One thing I particularly liked was the "baseline" test updating the Voight-Kampff machine, because I could actually understand what the hell it was testing for, rather than the somewhat more perversely arbitrary interrogation of the original which seemed to be testing not whether replicants felt, but whether they felt "correctly."
Speaking of being "correct," I think they also handled the Deckard question perfectly, with a line revealing he is, followed by a line revealing that the prior line was just fucking with him. Probably. Everyone gets to be right!
I didn't really get why open-ended life-spans would be so acceptable just because the modern models are designed to obedient. Obedient to whom? Obedience to an evil master can still do a lot of damage and, over time, replicants will learn more and more but the movie did a masterful job of toying with our expectations of just how far that obedience extended. It's certainly hard to understand how any kind of 'resistance' could have evolved from just a few rogue Nexus 8 rogues if everyone is so obedient.

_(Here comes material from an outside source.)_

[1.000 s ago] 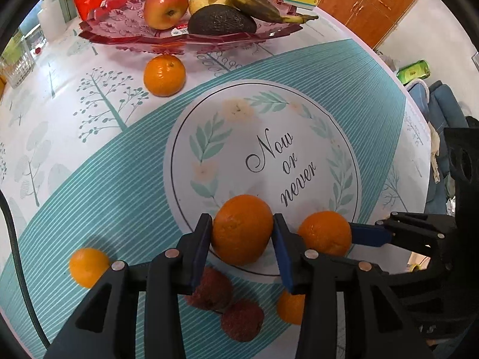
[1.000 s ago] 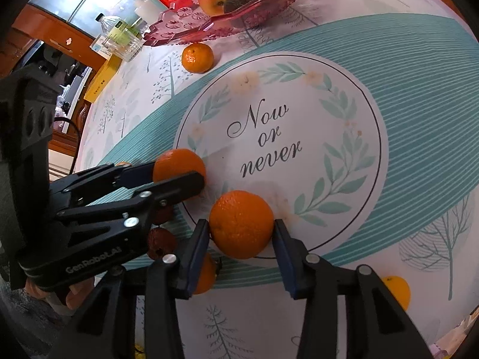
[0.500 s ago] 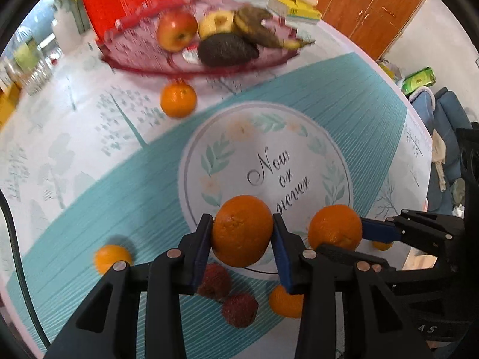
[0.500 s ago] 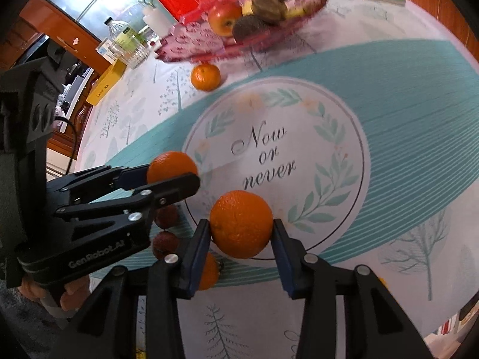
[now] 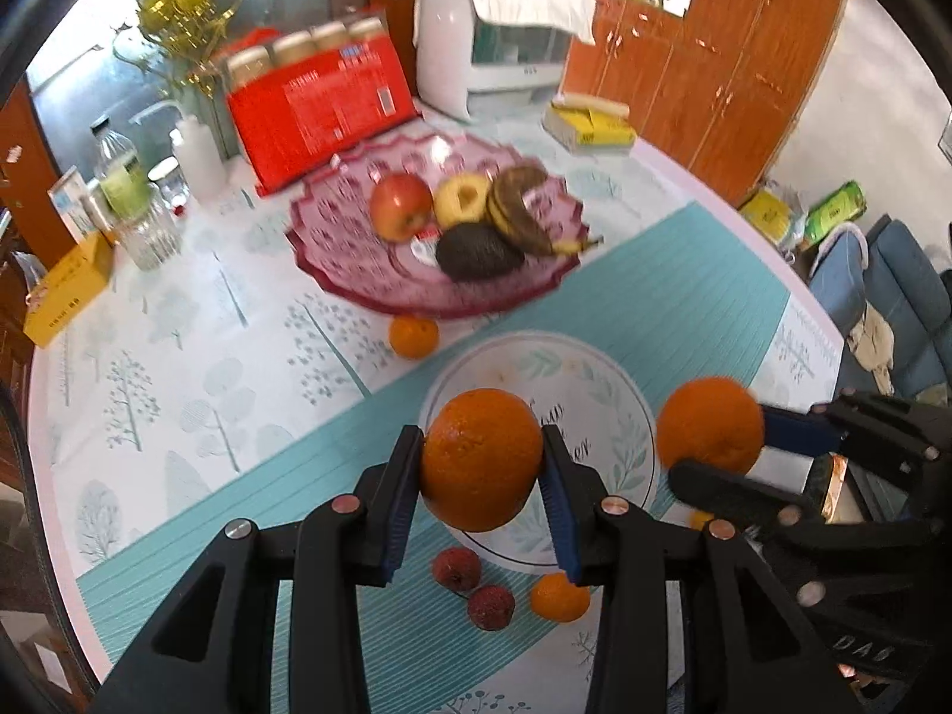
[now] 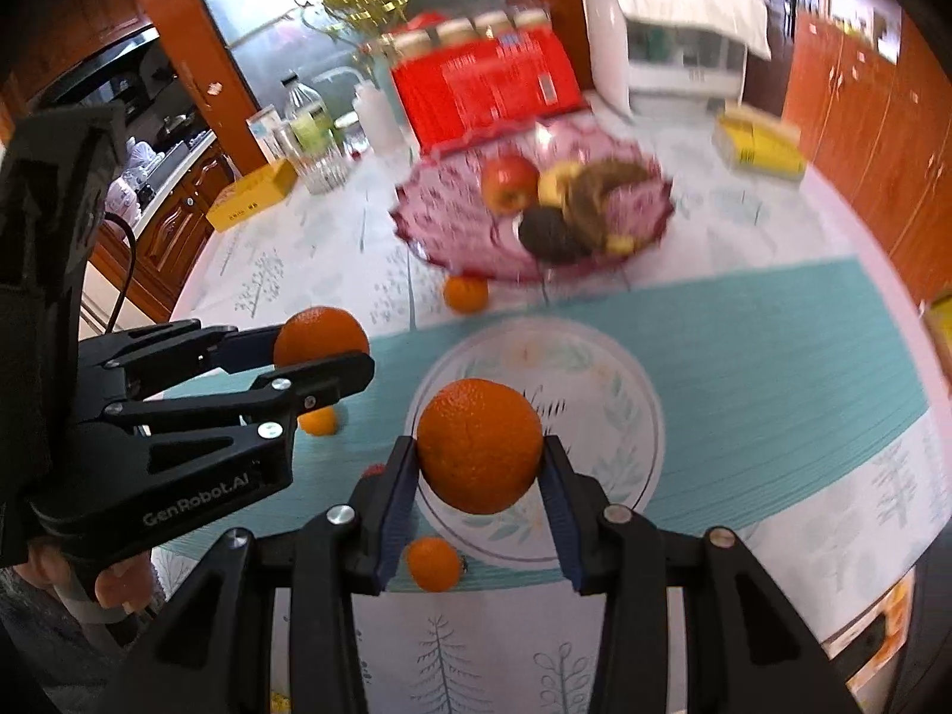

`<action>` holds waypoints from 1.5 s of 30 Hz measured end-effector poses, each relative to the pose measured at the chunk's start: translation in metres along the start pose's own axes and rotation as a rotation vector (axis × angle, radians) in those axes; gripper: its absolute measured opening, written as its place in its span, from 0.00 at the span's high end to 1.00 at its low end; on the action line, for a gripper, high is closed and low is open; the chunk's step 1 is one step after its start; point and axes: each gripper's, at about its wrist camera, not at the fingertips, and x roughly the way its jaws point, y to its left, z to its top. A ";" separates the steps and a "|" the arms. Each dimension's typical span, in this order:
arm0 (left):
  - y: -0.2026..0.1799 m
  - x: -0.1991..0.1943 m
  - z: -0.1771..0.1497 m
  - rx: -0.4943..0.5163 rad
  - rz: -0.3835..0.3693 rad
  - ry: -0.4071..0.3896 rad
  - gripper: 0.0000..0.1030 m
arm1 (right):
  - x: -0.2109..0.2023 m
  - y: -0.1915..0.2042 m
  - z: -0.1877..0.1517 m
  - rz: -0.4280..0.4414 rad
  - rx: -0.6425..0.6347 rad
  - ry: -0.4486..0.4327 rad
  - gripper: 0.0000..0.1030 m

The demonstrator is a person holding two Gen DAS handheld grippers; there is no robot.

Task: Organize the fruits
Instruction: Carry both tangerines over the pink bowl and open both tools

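Oranges: 2 round, pebbled; left gripper (image 5: 481, 497) clamps the left orange (image 5: 481, 459), right gripper (image 6: 479, 491) clamps the right orange (image 6: 479, 446), both above the tablecloth (image 5: 196, 357).
Bowl: pink fruit bowl (image 5: 357, 262) at far centre, part filled.
Open room: its near-left half is bare.

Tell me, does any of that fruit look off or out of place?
Yes. The banana in the pink dish is mostly brown, overripe. Small oranges and two red lychee-like fruits lie loose on the tablecloth instead of in the dish.
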 end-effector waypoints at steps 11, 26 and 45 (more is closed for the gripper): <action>0.016 -0.041 0.059 -0.076 0.155 -0.115 0.64 | -0.041 -0.008 0.094 -0.049 -0.183 -0.139 0.60; 0.038 0.048 0.156 -0.260 0.339 -0.075 0.64 | 0.062 -0.073 0.227 0.028 -0.229 -0.112 0.60; 0.061 0.162 0.133 -0.322 0.352 0.141 0.50 | 0.210 -0.057 0.207 0.169 -0.265 0.189 0.58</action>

It was the Wallace replicants that were built to be perfectly obedient (for whatever that's worth, considering K could be pushed out of obedience, and Luv reveled in her ability to flout her instructions when she killed K's boss. The last Tyrell models (including the 8s) were apparently as free as Batty and co were. In his scene with Batty in the original film, Tyrell says that the four-year limit being intended to prevent rebellion was bullshit, and it was actually because they hadn't figured out how to make replicants live longer. It was always possible that Tyrell was lying then to try and mollify Roy but, well, I guess it was true. It looks like the main "safeguard" in the 8 series was that they began putting visible serial numbers on them. I got the impression from
the anime that Tyrell Corp was hoping to integrate replicants more fully into human society, which didn't quite work out.
Plus, L.A. felt very empty here as well. It sort of reminded me of the world of Spielberg's Artificial Intelligence.
When I rewatched the original last night, I got some clues that most people had already left for the off-world colonies, and L.A.'s ultra-urbanization was a relic of a bygone age. Mostly the lack of traffic, and the way J.F. Sebastian talks about how he can have an entire five-story office building to himself since there's no shortage of space for everyone. The planet seems to be a bit of a ghost town.